- [Problem requirements]:
Please print the entries below exactly, from the line with "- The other" through the line with "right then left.", including both of those lines and leaving out all others.

=-=-=-=-=

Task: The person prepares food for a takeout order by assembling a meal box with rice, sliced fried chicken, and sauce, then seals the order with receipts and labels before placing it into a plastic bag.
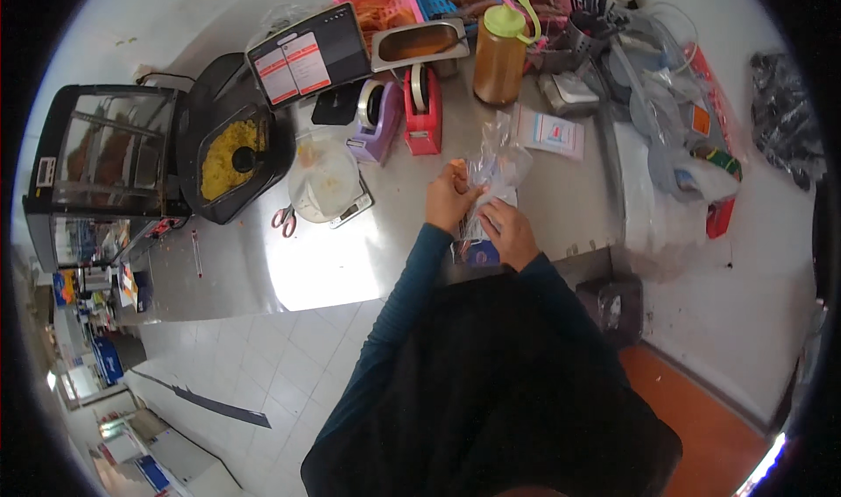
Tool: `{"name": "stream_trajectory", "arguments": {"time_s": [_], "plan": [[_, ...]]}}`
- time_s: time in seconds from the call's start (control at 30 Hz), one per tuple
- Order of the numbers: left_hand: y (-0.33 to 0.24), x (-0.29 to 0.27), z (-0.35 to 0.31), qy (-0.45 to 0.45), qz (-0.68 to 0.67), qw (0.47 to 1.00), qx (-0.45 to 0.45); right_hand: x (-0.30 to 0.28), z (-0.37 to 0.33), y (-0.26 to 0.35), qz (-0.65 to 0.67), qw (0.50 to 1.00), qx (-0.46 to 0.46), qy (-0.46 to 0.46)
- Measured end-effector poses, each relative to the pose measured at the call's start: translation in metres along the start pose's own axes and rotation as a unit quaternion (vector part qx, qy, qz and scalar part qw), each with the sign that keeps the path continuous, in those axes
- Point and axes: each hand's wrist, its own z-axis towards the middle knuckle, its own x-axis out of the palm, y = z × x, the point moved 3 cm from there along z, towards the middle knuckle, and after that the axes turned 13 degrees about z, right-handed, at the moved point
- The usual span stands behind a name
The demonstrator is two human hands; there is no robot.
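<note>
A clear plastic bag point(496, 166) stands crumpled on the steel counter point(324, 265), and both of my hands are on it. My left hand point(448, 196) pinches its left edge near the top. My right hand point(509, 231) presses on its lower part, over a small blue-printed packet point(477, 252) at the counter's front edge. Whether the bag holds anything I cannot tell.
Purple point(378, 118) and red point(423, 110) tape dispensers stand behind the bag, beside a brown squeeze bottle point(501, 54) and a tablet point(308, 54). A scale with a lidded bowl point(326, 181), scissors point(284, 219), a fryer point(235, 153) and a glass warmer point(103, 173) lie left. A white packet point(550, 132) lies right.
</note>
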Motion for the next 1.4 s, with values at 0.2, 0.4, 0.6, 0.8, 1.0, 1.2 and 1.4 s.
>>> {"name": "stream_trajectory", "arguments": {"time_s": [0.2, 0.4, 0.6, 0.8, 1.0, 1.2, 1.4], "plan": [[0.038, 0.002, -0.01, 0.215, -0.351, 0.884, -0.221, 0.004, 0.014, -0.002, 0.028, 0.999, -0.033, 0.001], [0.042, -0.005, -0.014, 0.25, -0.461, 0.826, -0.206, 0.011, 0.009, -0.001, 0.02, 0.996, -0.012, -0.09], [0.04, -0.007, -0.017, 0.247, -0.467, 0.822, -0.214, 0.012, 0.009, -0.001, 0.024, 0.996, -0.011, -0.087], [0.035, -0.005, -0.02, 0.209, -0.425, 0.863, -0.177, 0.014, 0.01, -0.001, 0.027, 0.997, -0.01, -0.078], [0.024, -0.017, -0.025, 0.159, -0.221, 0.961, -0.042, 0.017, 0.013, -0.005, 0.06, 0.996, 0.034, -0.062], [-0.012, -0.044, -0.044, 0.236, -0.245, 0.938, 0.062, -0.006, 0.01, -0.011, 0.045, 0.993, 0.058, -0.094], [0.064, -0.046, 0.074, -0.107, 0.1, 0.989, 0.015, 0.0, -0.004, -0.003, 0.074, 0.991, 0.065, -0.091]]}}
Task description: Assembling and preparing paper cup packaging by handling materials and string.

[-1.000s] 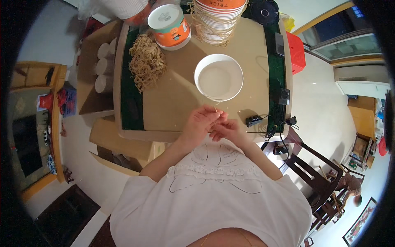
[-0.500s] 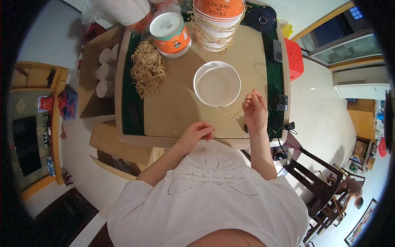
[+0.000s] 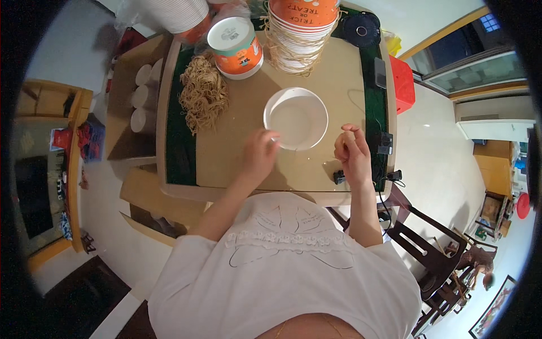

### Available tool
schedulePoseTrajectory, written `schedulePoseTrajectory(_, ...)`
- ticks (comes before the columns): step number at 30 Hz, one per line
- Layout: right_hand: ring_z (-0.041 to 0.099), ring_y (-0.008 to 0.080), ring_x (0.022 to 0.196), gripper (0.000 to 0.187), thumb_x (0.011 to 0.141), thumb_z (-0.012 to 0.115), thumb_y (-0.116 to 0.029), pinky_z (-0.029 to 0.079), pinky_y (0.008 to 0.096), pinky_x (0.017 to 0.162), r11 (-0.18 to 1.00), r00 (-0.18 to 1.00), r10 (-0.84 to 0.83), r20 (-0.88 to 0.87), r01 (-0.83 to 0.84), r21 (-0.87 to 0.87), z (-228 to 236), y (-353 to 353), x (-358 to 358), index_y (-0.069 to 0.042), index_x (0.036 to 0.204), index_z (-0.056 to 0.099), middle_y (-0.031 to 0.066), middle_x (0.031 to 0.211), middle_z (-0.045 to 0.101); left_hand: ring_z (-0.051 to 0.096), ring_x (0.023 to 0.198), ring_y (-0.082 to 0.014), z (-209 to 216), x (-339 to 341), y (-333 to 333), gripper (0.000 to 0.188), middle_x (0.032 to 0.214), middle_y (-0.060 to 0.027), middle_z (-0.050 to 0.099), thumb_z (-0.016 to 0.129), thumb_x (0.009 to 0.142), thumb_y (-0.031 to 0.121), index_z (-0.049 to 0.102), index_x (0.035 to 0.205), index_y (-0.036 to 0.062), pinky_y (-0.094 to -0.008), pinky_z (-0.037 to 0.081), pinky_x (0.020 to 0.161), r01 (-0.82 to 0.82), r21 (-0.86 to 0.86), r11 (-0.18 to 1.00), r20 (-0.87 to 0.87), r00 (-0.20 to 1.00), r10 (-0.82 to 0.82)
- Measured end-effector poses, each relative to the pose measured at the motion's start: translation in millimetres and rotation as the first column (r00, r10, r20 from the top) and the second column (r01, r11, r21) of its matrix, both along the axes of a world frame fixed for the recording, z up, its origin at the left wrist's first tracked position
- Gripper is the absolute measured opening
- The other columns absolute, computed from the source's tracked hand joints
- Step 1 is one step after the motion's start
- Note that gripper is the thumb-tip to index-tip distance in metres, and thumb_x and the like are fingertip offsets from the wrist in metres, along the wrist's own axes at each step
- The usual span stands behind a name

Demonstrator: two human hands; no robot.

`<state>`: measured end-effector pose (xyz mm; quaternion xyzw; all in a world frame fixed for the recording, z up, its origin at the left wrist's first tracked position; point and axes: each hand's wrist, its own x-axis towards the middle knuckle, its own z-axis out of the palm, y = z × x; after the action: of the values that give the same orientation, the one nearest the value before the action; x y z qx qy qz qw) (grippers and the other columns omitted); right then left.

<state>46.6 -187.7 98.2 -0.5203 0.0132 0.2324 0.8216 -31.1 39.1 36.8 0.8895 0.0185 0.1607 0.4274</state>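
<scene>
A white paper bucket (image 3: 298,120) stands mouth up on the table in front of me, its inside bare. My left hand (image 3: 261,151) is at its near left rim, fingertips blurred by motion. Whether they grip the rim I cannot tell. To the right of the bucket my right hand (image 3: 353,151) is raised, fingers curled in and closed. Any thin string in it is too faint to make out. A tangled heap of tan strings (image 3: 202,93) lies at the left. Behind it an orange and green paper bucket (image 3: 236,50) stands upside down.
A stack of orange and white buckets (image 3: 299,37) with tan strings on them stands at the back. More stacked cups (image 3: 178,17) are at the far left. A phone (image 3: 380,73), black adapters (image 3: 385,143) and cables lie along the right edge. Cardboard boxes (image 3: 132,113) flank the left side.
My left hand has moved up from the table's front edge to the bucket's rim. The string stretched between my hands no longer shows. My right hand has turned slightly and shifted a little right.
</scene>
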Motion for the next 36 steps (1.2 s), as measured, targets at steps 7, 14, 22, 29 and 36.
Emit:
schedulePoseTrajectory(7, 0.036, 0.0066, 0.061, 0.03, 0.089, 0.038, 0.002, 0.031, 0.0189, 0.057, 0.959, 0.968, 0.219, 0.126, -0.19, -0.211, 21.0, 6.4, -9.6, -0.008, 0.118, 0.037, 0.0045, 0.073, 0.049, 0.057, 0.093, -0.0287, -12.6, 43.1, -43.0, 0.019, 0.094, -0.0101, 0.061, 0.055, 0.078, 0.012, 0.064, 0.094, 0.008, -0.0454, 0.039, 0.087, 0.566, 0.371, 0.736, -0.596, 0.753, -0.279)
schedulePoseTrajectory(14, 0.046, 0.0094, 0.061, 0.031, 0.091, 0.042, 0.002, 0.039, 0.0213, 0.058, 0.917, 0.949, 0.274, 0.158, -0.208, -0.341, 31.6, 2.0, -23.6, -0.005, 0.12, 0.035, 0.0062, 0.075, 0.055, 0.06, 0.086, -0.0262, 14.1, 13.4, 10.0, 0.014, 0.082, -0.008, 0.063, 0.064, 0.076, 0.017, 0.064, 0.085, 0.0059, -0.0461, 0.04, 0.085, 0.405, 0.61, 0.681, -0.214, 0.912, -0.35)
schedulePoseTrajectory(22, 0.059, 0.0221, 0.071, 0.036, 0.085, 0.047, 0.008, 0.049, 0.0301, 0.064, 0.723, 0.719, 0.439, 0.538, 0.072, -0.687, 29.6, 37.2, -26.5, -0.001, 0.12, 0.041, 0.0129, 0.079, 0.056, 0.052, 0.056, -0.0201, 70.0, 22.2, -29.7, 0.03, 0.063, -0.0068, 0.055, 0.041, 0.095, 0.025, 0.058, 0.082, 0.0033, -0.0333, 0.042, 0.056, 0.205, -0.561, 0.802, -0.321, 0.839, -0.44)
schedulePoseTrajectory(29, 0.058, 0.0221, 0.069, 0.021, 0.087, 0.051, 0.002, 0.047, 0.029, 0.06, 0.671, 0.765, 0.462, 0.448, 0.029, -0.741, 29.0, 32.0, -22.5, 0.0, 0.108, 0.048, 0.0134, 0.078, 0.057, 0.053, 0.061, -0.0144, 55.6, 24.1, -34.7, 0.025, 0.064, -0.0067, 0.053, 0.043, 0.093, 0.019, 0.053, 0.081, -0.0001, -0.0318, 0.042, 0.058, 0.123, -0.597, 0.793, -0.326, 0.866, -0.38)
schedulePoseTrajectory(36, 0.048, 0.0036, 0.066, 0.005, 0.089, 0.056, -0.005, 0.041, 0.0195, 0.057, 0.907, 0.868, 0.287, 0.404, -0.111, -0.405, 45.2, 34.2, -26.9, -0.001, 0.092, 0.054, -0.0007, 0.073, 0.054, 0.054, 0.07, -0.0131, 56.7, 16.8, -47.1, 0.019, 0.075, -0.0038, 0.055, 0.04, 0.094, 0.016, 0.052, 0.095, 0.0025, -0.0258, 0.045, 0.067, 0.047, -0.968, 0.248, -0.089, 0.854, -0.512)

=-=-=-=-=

- [Result of this task]:
- The other columns absolute, computed from the source's tracked hand joints
- Step 1 is one step after the motion's start
- Note that gripper is the thumb-tip to index-tip distance in metres, and thumb_x and the like are fingertip offsets from the wrist in metres, along the wrist's own axes at each step
- The usual span stands behind a name

Demonstrator: two human hands; no robot.

`<state>`: measured end-effector pose (xyz mm; quaternion xyzw; all in a world frame fixed for the recording, z up, its origin at the left wrist's first tracked position; point and axes: each hand's wrist, its own x-axis towards the middle knuckle, its own z-axis out of the palm, y = z × x; after the action: of the values that give the same orientation, the one nearest the value before the action; x y z qx qy qz qw) (grippers and the other columns omitted); right then left.

The exercise is fully answered.